The middle level controls the use of null values. Null means that an attribute value is unknown or not applicable for a given row. "N" forbids nulss; "Y" permits them. Attributes in candidate keys must not be null. This column gives the data modeler the option of requiring values for additional fields.

Each attribute has a domain or set of legal attribute values. It would be undesirable to give "plant name" a domain of long time in one table and short name in another. Consistency is important. Domains ensure consistent decisions on attribute length and prevent operations on incompatible entities. It does not make sense to add a cost of a weight. The concept of domain is similar to strong typing in a programming language.

Figure 6 lists candidate keys. A candidate key is a set of attributes that uniquely identify each row. Each attribute may belong to zero, one or more candidate keys. Figure 6 also lists groups of attributes that are likely to experience frequent access. These groups would be prime targets for indexing or hashing. We would expect IDs and names to be common references. The order of the attributes within a group may or many not be relevant to the low level implementation.

Generalization relationship

A generalization relationship has one superclass table and multiple subclass tables. Figure 7 illustrates the general mechanism. For each piece of equipment, there is one superclass row and one subclass row with a common Equipment ID. Recall that literally the same object is being represented at each level of the generalization. Equipment type is the superclass discriminator field that partitions the subclasses. Each value of equipment type corresponds to one subclass table.

AGgregation Relationship

Many-many relationships by necessity map to distinct tables. This is a consequence of normal form . One-to-one and one-to-many relationship may be mapped to distinct tables or merged with a participating object. Our handling of one-to-one and one-to-many aggregations depends on the context. We merge existence dependent aggregations with an object table to simplify integrity enforcement. Within the context of the application for Figure 8, every piece of equipment must be assigned to a plant. Freestanding aggregations are stored in distinct tables. In figure 9, each type of roof is used for several car models. A roof is a part that exists independent of any particular car.

Association Relationship

As a rule, we map associations to distinct tables, as in Figure 9, Properties of an association become attributes of the association table. We do not collapse associations with a corresponding object, as in Figure 8, except for performance bottlenecks. There are many reasons for externalizing associations. They are as follows:

1. Associations are between independent objects of equal syntactic weight. In general, it seems inappropriate to contaminate objects with knowledge of other objects;

2. collapsing associations with descriptive properties into objects may violate third normal form;

3. it is difficult to get multiplicity right on the first few design passes. Choice of multiplicity is sometimes a rather arbitrary decision and may change as the subset of the world being modeled evolves. One-to-one and one-to-many associations may be externalized. Many-to-many associations must be externalized; and

4. a symmetrical representation simplifies search and update.

Low-Level Representation

The low-level is the data definition language of the target DBMS. This level contains the actual DBMS commands that create tables, attributes, and indexes. This level exploits DBMS features and compensates for shortcomings and quirks. The specific details of the low level depend upon the choice of target DBMS.

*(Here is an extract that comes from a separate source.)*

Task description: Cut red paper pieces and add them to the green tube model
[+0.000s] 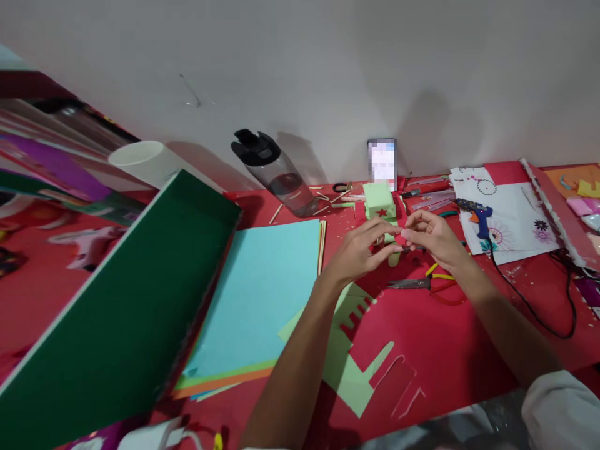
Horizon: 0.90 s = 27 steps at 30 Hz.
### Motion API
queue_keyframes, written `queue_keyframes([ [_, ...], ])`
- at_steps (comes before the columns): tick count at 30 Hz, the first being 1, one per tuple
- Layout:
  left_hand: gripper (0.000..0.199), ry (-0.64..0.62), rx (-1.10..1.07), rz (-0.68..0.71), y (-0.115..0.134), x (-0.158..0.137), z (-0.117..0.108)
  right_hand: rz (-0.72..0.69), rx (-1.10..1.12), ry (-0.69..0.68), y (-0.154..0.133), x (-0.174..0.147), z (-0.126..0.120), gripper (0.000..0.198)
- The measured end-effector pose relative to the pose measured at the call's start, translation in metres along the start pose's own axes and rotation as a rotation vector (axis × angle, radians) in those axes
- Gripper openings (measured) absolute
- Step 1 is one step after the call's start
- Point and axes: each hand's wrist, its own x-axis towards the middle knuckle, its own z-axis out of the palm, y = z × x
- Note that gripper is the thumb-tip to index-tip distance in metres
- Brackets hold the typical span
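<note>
My left hand [359, 253] and my right hand [435, 240] meet over the table, fingertips closed around a small red piece of paper [400, 239]. Its exact shape is partly covered by the fingers. Just behind them stands a light green paper model [379, 199] with a red star on its front; its lower part is hidden by my hands. Below my right hand lie scissors [412, 284] with red and yellow handles. Light green paper with cut-out slots [344, 369] rests under and beside my left forearm.
A stack of coloured sheets [267, 275] lies left, beside a tilted dark green board [126, 300]. Behind are a water bottle [285, 181] and a phone [383, 164] against the wall. A blue glue gun [482, 219] with a trailing black cord [529, 306] sits right.
</note>
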Motion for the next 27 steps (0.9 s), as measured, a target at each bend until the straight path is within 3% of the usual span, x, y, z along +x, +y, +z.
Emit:
queue_keyframes([
  [7,0.024,0.027,0.012,0.011,-0.0003,0.0002,0.0009,0.037,0.039,0.005,-0.0016,0.0009,0.0027,0.043],
  [27,0.024,0.015,-0.036,-0.042,0.0012,0.0019,0.0027,-0.026,-0.048,0.028,-0.0006,0.0018,0.0047,0.042],
])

MIMER was the DBMS for the two applications that we will discuss later and will be the basis for discussion in this section. MIMER is an SQL-like, relational DBMS [6].

Primary keys

MIMER requires that each table have a primary key composed of one or more attributes. This desirable feature improves the integrity of MIMER databases. The primary key must be unique. None of the participating fields may be null. MIMER sorts each table on its primary key. The primary key is the fastest access path to a MIMER row.

The middle level identifies candidate keys. One candidate key must be chosen as the primary key. In general, our philosophy would be to use the object ID as the primary key for object tables. The primary key for relationship tables would be one or more IDs from participating objects. Unfortunately, MIMER interferes with this approach.

We deliberately chose to make IDs the primary key even though they have no inherent meaning to the user. Most scientific applications are structurally complex and difficult for the unassisted user to navigate. Furthermore, commercial DBMS lack proper support for integrity (specifically referential integrity [2]). Thus, complex applications must mediate user access with custom programs. If we are going to restrict database access through a program, we might as well do our access through IDs. IDs never change and they have a small fixed size (that can be implemented as an integer) that speeds selects and joins.

Secondary Indexes

MIMER is deficient in its support for secondary indexes. Secondary indexes in most relational DBMS serve a dual role. They improve the performance of some queries by quickly finding the rows with a certain attribute value. Secondary indexes can also enforce the uniqueness of candidate keys.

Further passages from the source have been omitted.